Things don't go smoothly. The film starts without sound. The audio wire is unplugged. Then the disc skips.

Evans grabs a copy from her box of DVDs. Unflustered, she rips off the shrink-wrap and restarts the film.

In the movie, Claven dives in Dumpsters for discarded food to feed homeless people. Pooch (aka Andrea) explains his political leanings in a scene that always shocks viewers: He's a Republican. Jaron shares his search for a spiritual mate. And Nicole, the foxy, redheaded ex-truck driver, reveals that one year she spent $4,000 at McDonald's.

Their private lives unfold on the screen. Jaron shares his dating difficulties on Dr. Phil. Pooch transforms into Andrea, applying makeup and strapping on a bra. Claven laments his inability to find an accepting church. Nicole reveals her fear that her children will consider her an aunt instead of a parent.

With the camera rolling, Claven talks about the physical changes his body has endured. To demonstrate, he drops his drawers. The camera pans down to reveal the growth of Claven's clitoris, which has developed a small, penislike head.

It's the stuff of medical journals, but Evans doesn't exploit it; she treats it as Claven's reality. And the audience accepts it. It's a holy shit moment in the film, but no one gasps. No one giggles. Claven keeps his dignity; Evans keeps her credibility.

After the film, Evans and her stars field questions. Audience members open up. A woman says she was born without an anus. Someone asks what's changed since the film was made.

"I am still a Republican," Andrea says.

"And I'm still an anarchist," Claven chimes.

They give each other high-fives.

But the story doesn't end there. Evans is considering filling in a few of the blanks, especially when it comes to Claven. At the end of the film, Claven says he has heard a message from God telling him to end his effort to become a female. The audience doesn't know that testosterone injections nearly killed Claven; a doctor told him that if he hadn't stopped taking the hormones, he'd have blown a heart valve and died.

As it is, the film won the Best Feature Film award last April at the 2006 Kansas City Filmmakers Jubilee, an annual showcase of local independent film. At the 2003 Jubilee, Evans won local acclaim for the animated short Box This, a collaboration with fellow filmmaker Kirby Cobb in which a stick figure smashes the boxes in which people put one another.

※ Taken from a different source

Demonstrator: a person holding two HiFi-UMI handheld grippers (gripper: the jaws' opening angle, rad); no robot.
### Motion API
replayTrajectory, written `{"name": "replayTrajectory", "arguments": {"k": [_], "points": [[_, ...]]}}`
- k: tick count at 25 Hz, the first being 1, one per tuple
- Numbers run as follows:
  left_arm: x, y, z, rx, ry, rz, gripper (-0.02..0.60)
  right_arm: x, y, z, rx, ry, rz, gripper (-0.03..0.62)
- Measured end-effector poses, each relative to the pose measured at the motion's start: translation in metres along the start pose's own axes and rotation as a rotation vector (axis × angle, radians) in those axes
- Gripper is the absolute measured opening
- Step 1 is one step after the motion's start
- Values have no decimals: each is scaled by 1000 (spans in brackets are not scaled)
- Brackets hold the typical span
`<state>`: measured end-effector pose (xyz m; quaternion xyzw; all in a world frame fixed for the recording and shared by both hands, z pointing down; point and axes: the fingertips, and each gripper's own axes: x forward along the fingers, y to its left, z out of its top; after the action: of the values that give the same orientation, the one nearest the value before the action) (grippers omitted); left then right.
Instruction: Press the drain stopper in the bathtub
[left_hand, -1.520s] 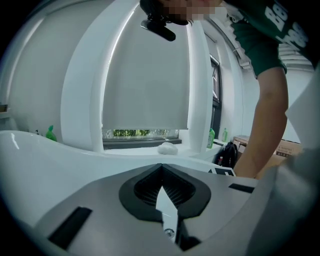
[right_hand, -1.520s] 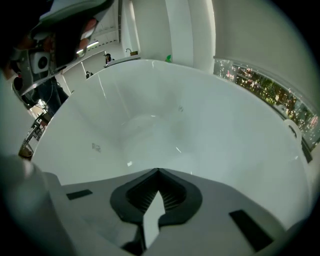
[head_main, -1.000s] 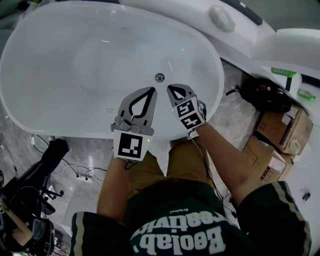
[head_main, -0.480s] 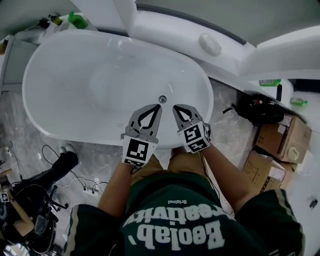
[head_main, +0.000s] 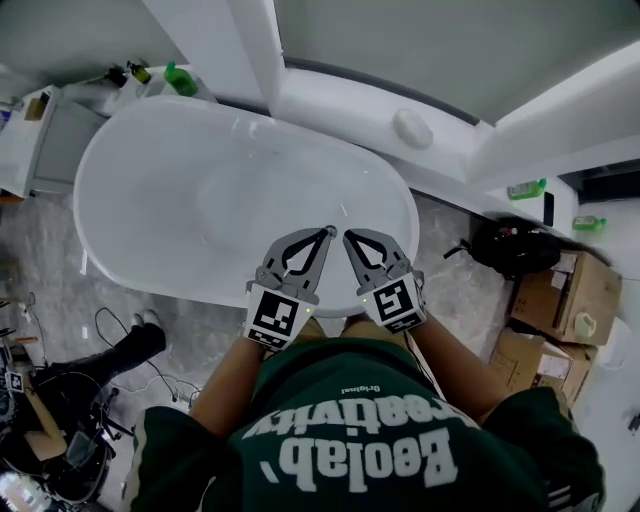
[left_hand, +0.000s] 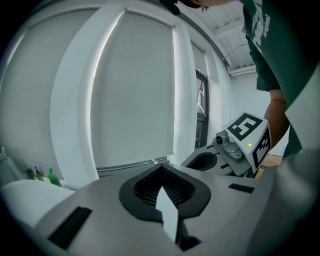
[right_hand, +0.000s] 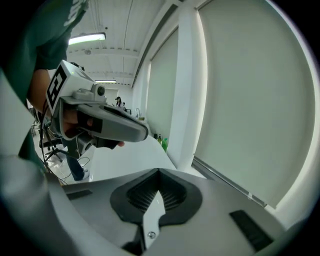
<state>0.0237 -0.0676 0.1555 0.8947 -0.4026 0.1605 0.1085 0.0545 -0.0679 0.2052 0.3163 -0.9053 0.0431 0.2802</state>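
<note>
**Left gripper** (head_main: 325, 234): grey two-jaw tool. The jaws are brought together at the tips, leaving only the teardrop-shaped hollow behind them, with nothing in it. In the left gripper view (left_hand: 161, 166) the ribbed pads meet.

**Right gripper** (head_main: 349, 237): same make, jaws likewise closed on nothing. This is confirmed in the right gripper view (right_hand: 159, 171). It sits just beside the left one, the tips near each other and angled inward.

**Small round metal drain stopper** (head_main: 332, 229): shows only as a small spot on the tub floor at the left gripper's tip, centre of the frame. Whether they touch cannot be told.

**White oval freestanding bathtub** (head_main: 120, 150): fills the upper-left and centre of the head view and is empty.

**Step in hand, judged:** approach to the press, which is not yet made. A closed tip should come down square on the stopper's centre and push straight, since an off-centre push would likely slip on the smooth metal.

**Views compared:**
- Head view only: the tub, the stopper, a green plastic bottle (head_main: 180, 78) at upper left and brown cardboard boxes (head_main: 560, 290) at right.
- Gripper views: each is aimed at pale window blinds (left_hand: 135, 95) and shows the opposite gripper. Neither shows the stopper.
</note>
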Motion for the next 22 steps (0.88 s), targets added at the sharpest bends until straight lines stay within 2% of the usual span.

Watch some of Evans' work, includingBox This:

Embedded in her film is a visual activism. The Same But Different makes the case that everyone is unique, no matter how they're labeled.

"You know what? I feel like sometimes people judge me for merely doing this film," Evans tells the Pitch. "I can feel it. It touches upon a glimpse of what people in the movie might feel. And that's good for me. Everyone should feel outcast a bit in life."

It's a feeling that Evans knows well.

Evans' next documentary, she hopes, will be about trying to find her biological father.

Larry Tebben married Kathy Thelen in 1976. Lisa Marie was born on May 27, 1977. Her parents' marriage dissolved shortly after that.

Her mother remarried in 1978 to Mike Evans, who adopted Lisa. She took his last name and still calls him dad.

Evans' mother never told her much about her biological father. She knew that Tebben played college football. She knew that he was a country boy from a family of farmers. And she'd heard that he had a temper. When she was in high school at St. Thomas Aquinas in Overland Park, Evans asked her grandmother for a photo of Tebben. Her grandmother gave her a picture from her parents' wedding. It was the first time that Evans had seen her father's face.